J Biol Chem. 1993 Mar 15;268(8):5823-7.
Incubation of HeLa cells with the IMP dehydrogenase inhibitors: ribavirin (100 microM, 4 h), tiazofurin (100 microM, 4 h), selenazofurin (100 microM, 4 h), or mycophenolic acid (10 microM, 4 h) resulted in approximately 70% reduction in cellular GTP pools and shifting of nucleophosmin/B23 from nucleoli to nucleoplasm as detected by immunofluorescence (B23-translocation). Enzyme-linked immunosorbent assay and Western blot assay showed there is no loss or degradation of nucleophosmin/B23 protein during drug treatment. This translocation effect could be prevented by co-incubation with guanosine (100 microM) or reversed by addition of guanosine (100 microM) to the culture medium after B23-translocation had been induced by these inhibitors. Under these conditions of guanosine supplementation, cellular GTP pool concentrations were maintained at the control level. These results indicate that localization of nucleophosmin/B23 into the nucleolus is dependent on the cellular GTP level.
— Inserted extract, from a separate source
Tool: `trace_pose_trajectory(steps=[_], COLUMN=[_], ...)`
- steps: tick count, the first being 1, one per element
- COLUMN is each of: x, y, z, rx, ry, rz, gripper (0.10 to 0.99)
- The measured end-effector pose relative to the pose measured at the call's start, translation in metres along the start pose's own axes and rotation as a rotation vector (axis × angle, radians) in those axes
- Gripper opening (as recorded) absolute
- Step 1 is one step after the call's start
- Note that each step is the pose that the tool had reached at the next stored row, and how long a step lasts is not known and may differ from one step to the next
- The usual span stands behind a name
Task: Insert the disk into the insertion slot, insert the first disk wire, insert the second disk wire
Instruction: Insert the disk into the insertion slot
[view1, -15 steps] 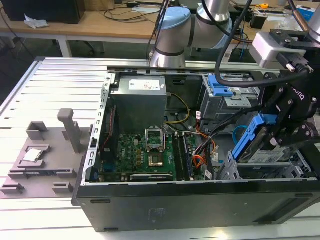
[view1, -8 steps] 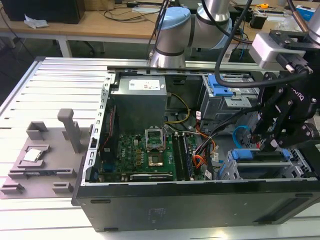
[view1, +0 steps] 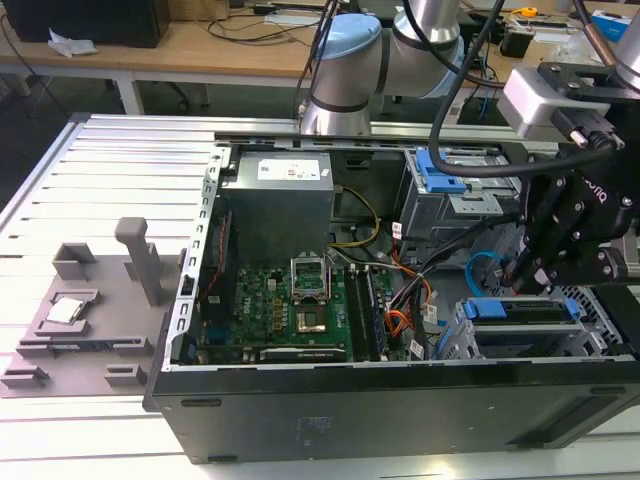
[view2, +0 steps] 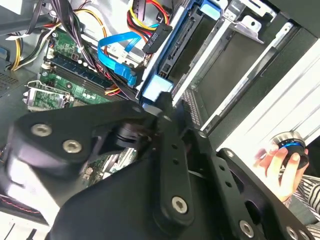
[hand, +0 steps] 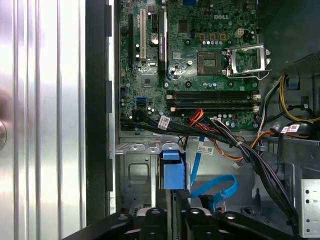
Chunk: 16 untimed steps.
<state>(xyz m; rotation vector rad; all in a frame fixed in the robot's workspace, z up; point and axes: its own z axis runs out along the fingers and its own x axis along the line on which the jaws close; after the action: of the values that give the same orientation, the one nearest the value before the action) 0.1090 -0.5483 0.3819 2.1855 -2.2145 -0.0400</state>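
One disk (view1: 520, 309) sits in insertion slot (view1: 455, 340); hand (view1: 530, 282) close over it, grip indiscernible; white cable tag (hand: 164, 122) illegible.

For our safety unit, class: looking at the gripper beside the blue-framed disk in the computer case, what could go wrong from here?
The loose blue cable curls right beside the disk, near the gripper; it might snag or get pinched. The black wire bundle crosses close by and could catch too. A hand beside the case could be struck.
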Motion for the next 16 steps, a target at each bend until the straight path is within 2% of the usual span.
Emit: trace_pose_trajectory(steps=[2,12,16], x=[0.0,0.0,-0.0001], y=[0.0,-0.0003,-0.0105], z=[0.0002,0.0013,0.0009], rx=[0.0,0.0,0.0], ry=[0.0001,-0.0001,0.0], rz=[0.0,0.0,0.0], gripper=[0.114,0.106,0.106])
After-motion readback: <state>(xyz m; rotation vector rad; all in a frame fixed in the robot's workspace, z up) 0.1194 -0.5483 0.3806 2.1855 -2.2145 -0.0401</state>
用肌苷单磷酸脱氢酶抑制剂(利巴韦林,100微摩尔,4小时;替唑呋林,100微摩尔,4小时;硒唑呋林,100微摩尔,4小时;或霉酚酸,10微摩尔,4小时)孵育HeLa细胞,导致细胞内GTP池减少约70%,并且通过免疫荧光检测发现核磷蛋白/B23从核仁转移至核质(B23易位)。酶联免疫吸附测定和蛋白质免疫印迹分析表明,在药物处理过程中核磷蛋白/B23蛋白没有损失或降解。这种易位效应可通过与鸟苷(100微摩尔)共同孵育来预防,或者在这些抑制剂诱导B23易位后,向培养基中添加鸟苷(100微摩尔)来逆转。在补充鸟苷的这些条件下,细胞内GTP池浓度维持在对照水平。这些结果表明,核磷蛋白/B23在核仁中的定位取决于细胞内GTP水平。